Overcoming the Confidence Gap for Women [DealBook]
KPMG's Lynne Doughtie is featured: "Women do tend to be collaborative, and that is important in a world and a work force that is changing so fast. The challenge in most organizations is to innovate and adapt. An autocratic style doesn’t serve that. You need different perspectives at the table from diverse backgrounds."

Small Firms Slower to Adopt New Internal-Control Guidelines [CFOJ]
According to an Audit Analytics study, two-fifths of companies with values of $75 million to $700 million are using the updated COSO framework. And the SEC doesn't seem to concerned: "The Securities and Exchange Commission said it wouldn’t require companies to explain use of the old standards this year, but may demand an explanation from those that don’t transition in the future. There’s 'no pressure' on small companies to adopt the new rules now, said Bob Hirth, chairman of the COSO Commission."

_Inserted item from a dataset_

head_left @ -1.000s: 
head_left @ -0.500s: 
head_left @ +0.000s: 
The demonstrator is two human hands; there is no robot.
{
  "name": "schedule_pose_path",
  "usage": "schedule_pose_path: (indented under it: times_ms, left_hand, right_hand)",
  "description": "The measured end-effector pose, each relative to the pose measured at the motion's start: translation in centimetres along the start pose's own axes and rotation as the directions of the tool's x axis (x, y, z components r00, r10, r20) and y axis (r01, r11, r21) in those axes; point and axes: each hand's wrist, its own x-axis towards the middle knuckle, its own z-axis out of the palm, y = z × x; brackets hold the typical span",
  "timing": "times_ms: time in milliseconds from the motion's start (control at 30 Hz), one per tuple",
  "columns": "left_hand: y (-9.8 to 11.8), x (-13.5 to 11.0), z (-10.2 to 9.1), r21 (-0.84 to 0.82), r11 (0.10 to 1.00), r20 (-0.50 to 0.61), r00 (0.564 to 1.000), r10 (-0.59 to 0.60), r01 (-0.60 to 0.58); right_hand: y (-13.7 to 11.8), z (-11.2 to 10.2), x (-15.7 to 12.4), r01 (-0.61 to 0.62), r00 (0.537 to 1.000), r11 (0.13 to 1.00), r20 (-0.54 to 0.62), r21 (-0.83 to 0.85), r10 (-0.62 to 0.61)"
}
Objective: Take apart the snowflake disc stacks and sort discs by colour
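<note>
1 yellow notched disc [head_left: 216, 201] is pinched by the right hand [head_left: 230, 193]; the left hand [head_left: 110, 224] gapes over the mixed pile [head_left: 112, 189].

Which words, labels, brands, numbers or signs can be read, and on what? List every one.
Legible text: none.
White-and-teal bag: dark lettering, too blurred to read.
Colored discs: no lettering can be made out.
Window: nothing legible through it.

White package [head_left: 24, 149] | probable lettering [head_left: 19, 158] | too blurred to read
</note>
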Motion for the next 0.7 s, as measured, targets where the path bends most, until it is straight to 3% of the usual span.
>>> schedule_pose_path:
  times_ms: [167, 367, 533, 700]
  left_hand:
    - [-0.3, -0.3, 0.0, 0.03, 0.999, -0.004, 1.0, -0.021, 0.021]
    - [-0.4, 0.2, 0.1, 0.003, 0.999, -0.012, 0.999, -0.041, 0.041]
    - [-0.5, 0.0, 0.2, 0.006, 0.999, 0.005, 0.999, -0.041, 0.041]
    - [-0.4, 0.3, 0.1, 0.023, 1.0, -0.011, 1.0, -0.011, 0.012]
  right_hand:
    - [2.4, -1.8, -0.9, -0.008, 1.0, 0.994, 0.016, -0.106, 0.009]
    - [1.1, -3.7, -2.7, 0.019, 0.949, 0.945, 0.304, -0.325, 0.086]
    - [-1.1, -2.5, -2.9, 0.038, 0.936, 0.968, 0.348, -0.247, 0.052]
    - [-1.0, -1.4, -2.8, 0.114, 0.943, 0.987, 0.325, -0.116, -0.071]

Get What You Need from Your Hands-Off Boss [HBR]
I'm sure at least a few of you have had a passive boss before: "They don’t know the details, they don’t want to know the details, and they don’t follow up. You might wonder what they do all day long." 

Ex-A.I.G. Chief Wins Bailout Suit, but Gets No Damages [DealBook]
According to Better Markets CEO Dennis Kelleher, moral victories don't count for much when Hank Greenberg is involved: "When you’re looking for $40 billion and you get zero, that’s the definition of a total loss. This lawsuit was always about Hank Greenberg wanting more money, and he spent millions of dollars on a superstar legal team to get it, but he lost.”

Shed a tear, Tim Hunt: crying at work is a good idea [The Guardian]
The blurred lines between work and home life have led to "stress from home spilling over into the office."   

California Assemblyman Accidentally Votes For State Budget While On Facebook [CBS]
And then tweeted about it, naturally.